Citation147 S.W.2d 199
PartiesIn re CLAUS' ESTATE. SHEEHAN v. GILLESPIE.
CourtMissouri Court of Appeals

Appeal from St. Louis Circuit Court; William S. Connor, Judge.

"Not to be reported in State Reports."

Annual settlement of Walter F. Sheehan, public administrator of the city of St. Louis, in charge of the estate of Henry Claus, deceased. From the judgment of the circuit court of the city of St. Louis, approving the settlement, Agnes Gillespie, administratrix ad litem of the estate of Henry Claus, deceased, appeals.

Judgment reversed and cause remanded for further proceedings in accordance with opinion.

Agnes Gillespie, of St. Louis, pro se.

Cox, Blair & Kooreman, of St. Louis, for respondent.

BENNICK, Commissioner.

This is an appeal by the administratrix ad litem of the estate of Henry Claus, deceased, from the judgment of the Circuit Court of the City of St. Louis which was rendered on an appeal to that court from the order of the Probate Court of the City of St. Louis, disapproving an annual settlement of Walter F. Sheehan, Public Administrator, then in charge of the administration of said estate, and ordering that said settlement be surcharged in the sum of $701.70, and be approved as surcharged.

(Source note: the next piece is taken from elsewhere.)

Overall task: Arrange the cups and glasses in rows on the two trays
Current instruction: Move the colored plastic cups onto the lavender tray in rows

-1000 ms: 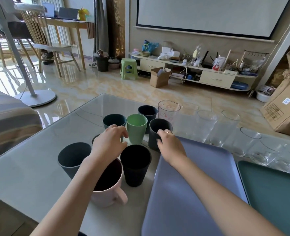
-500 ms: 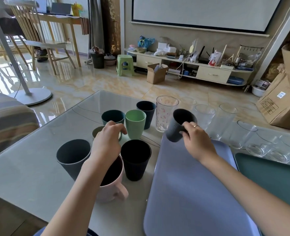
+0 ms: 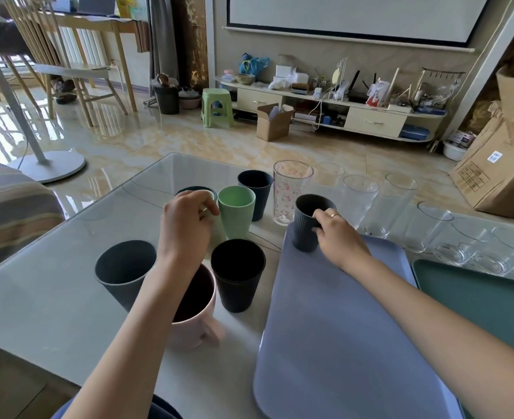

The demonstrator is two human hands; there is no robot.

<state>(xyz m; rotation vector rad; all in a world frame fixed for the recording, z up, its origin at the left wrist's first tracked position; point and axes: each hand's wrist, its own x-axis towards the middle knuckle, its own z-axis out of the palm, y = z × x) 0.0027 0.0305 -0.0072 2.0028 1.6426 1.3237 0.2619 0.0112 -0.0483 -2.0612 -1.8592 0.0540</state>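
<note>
My right hand (image 3: 338,240) grips a dark grey ribbed cup (image 3: 305,228) that stands upright at the far left corner of the lavender tray (image 3: 340,343). A teal tray (image 3: 479,300) lies to its right. My left hand (image 3: 186,228) curls round a pale cup (image 3: 217,234), mostly hidden behind the fingers. Around it on the glass table stand a light green cup (image 3: 238,213), a teal cup (image 3: 193,189), a navy cup (image 3: 257,193), a black cup (image 3: 237,276), a grey cup (image 3: 122,270) and a pink mug (image 3: 196,322).
A cartoon-printed glass (image 3: 290,192) stands just behind the lavender tray. Clear tall glasses (image 3: 360,201) and glass mugs (image 3: 461,249) line the table's far right. The table's front edge is near my elbows. A striped sofa (image 3: 10,213) is at the left.
My right hand lifted the dark grey cup off the table, carried it right and set it on the lavender tray's far left corner. My left hand stayed among the cups, over the pale one.
</note>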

Claus died intestate in the City of St. Louis on October 23, 1933, leaving no personal property whatsoever, but possessed of a parcel of real estate in said city, which was appraised in the inventory of his estate at the sum of $1,500. There were certain debts and obligations which were in due course allowed as proper claims against his estate.

Thereafter, in the total absence of any personal estate, Sheehan petitioned the probate court for an order to sell such real estate to pay the debts, which petition was granted, resulting in the sale of the real estate at a private sale for the sum of $1,750, which was $250 over and above the appraised value of the land as shown in the inventory. It is a conceded fact that such real estate constituted the only asset of the estate by which the debts or allowed claims could be paid; and there is no question but that all required steps were taken by Sheehan, and that the sale was valid and regular in all respects.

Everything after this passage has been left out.